Your objective — Your answer must restate the listing below word for word and contain no images.
◇ ◇ ◇
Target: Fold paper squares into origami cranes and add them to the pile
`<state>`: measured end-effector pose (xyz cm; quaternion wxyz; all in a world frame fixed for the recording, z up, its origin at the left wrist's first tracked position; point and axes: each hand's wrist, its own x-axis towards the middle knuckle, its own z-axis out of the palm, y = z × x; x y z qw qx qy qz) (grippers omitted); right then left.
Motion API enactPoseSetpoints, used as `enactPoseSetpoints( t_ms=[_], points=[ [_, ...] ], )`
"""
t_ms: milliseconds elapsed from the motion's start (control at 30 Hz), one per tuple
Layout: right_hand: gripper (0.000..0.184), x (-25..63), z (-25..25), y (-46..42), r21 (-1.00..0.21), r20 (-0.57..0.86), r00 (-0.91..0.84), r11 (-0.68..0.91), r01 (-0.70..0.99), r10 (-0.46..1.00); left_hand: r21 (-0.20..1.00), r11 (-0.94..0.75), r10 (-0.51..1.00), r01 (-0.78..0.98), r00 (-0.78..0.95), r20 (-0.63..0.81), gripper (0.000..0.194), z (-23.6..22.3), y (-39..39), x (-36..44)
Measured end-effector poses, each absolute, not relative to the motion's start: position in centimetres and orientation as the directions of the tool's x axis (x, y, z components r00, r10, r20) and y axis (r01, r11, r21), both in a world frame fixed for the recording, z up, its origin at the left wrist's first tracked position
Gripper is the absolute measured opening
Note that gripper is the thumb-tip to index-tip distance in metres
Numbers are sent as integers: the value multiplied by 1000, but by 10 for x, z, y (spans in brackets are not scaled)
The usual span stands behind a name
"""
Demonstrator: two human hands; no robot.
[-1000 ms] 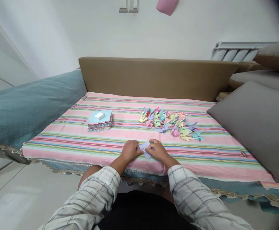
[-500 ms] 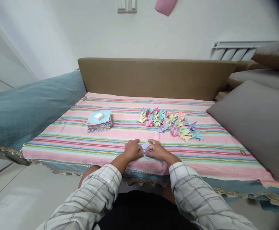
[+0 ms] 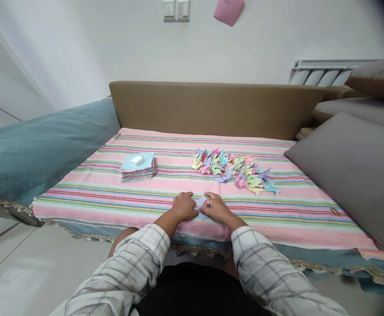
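Observation:
A small piece of folded purple origami paper [image 3: 203, 202] lies on the striped cloth [image 3: 139, 206] near its front edge. My left hand [image 3: 184, 207] grips the paper's left side, thumb and fingers pressed on it. From the right, my right hand [image 3: 215, 208] pinches the same paper, and the two thumbs nearly meet over its middle. Parts of the paper are hidden beneath the fingers. Beyond my hands lies a cluster of folded paper cranes [image 3: 225, 169] in many colours.
At the left stands a stack of square paper sheets [image 3: 138, 173], topped by a small white block [image 3: 137, 160]. A grey cushion [image 3: 350, 171] leans at the right. Near it lies a small brown loop [image 3: 335, 211]. The brown backrest [image 3: 211, 109] runs behind.
My left hand has shifted slightly to the right, closer to my right hand, covering more of the purple paper. My right hand stays nearly in place. The cranes and stack are unmoved.

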<state>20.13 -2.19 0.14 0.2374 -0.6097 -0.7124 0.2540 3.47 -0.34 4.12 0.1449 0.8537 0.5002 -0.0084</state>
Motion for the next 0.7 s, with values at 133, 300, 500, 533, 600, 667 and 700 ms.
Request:
enactPoseSetpoints(
  t_ms=[133,300,500,533,600,667,700],
  points=[
    [18,202,1,-22,-650,20,-150,127,749,988,220,-451,853,865,491,-180,25,43,-3,37],
    [24,205,-1,-19,-643,14,-177,145,752,984,258,-440,844,860,494,-209,24,42,-1,31],
    [24,206,1,-18,-624,-9,-198,149,767,980,287,-414,858,864,476,-195,24,37,0,31],
    [23,205,2,-18,-622,-9,-203,153,768,979,287,-410,862,866,470,-189,24,36,0,32],
    [22,205,2,-19,-619,-4,-210,162,768,978,289,-404,868,868,463,-178,23,36,-1,34],
    [22,204,2,-19,-620,2,-208,164,768,978,296,-401,871,867,461,-169,21,37,-2,35],
    [22,204,1,-19,-621,4,-205,163,767,979,303,-402,871,864,462,-164,20,37,-2,35]
  ],
)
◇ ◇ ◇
Solution for this problem —
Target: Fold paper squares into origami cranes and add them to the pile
`<state>`: measured end-effector pose (xyz cm; quaternion wxyz; all in a world frame fixed for the recording, z up, its origin at the left wrist's first tracked position; point and axes: each hand's wrist, its own x-axis towards the middle knuckle, its own z-axis out of the palm, y = z × x; x y z qw qx qy qz) (grippers omitted); right then left.
Motion API enactPoseSetpoints, used as `enactPoseSetpoints( t_ms=[_], points=[ [_, ...] ], )`
"""
t_ms: milliseconds elapsed from the motion's start (control at 30 Hz), one per tuple
Layout: right_hand: gripper (0.000..0.184), x (-25..63), z (-25..25), y (-46..42), r21 (-1.00..0.21), r20 (-0.57..0.86), r00 (-0.91..0.84), r11 (-0.68..0.91), r01 (-0.70..0.99), r10 (-0.46..1.00); left_hand: r21 (-0.20..1.00), r11 (-0.94..0.75), r10 (-0.51..1.00), r01 (-0.78..0.98), r00 (-0.78..0.95), r20 (-0.63..0.81), gripper (0.000..0.194), z (-23.6..22.3), y (-39..39), x (-36..44)
Measured end-effector poses, each absolute, not relative to the motion's start: position in centimetres and orientation as the directions of the tool's x axis (x, y, z components r00, r10, r20) and y axis (r01, r11, r21), both in a world frame fixed for the recording, z up, its origin at the left wrist's first tracked position
Gripper is the absolute measured opening
Note that gripper is the thumb-tip to index-tip distance in metres
Numbers are sent as integers: the value multiplied by 1000, but by 10 for x, z, y (spans in brackets are not scaled)
The usual span stands behind a name
"""
Demonstrator: two human hands; no robot.
[-1000 ms] 
[-500 ms] 
[+0 ms] 
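Observation:
A small piece of folded purple origami paper [image 3: 203, 202] lies on the striped cloth [image 3: 139, 206] near its front edge. My left hand [image 3: 184, 207] grips the paper's left side, thumb and fingers pressed on it. From the right, my right hand [image 3: 215, 208] pinches the same paper, and the two thumbs nearly meet over its middle. Parts of the paper are hidden beneath the fingers. Beyond my hands lies a cluster of folded paper cranes [image 3: 225, 169] in many colours.
At the left stands a stack of square paper sheets [image 3: 138, 173], topped by a small white block [image 3: 137, 160]. A grey cushion [image 3: 350, 171] leans at the right. Near it lies a small brown loop [image 3: 335, 211]. The brown backrest [image 3: 211, 109] runs behind.
My left hand has shifted slightly to the right, closer to my right hand, covering more of the purple paper. My right hand stays nearly in place. The cranes and stack are unmoved.
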
<state>20.13 -2.19 0.14 0.2374 -0.6097 -0.7124 0.2540 3.47 -0.34 4.12 0.1449 0.8537 0.5002 -0.0084</state>
Motion for the next 0.7 s, with values at 133, 300, 500, 533, 600, 667 and 700 ms.
Request:
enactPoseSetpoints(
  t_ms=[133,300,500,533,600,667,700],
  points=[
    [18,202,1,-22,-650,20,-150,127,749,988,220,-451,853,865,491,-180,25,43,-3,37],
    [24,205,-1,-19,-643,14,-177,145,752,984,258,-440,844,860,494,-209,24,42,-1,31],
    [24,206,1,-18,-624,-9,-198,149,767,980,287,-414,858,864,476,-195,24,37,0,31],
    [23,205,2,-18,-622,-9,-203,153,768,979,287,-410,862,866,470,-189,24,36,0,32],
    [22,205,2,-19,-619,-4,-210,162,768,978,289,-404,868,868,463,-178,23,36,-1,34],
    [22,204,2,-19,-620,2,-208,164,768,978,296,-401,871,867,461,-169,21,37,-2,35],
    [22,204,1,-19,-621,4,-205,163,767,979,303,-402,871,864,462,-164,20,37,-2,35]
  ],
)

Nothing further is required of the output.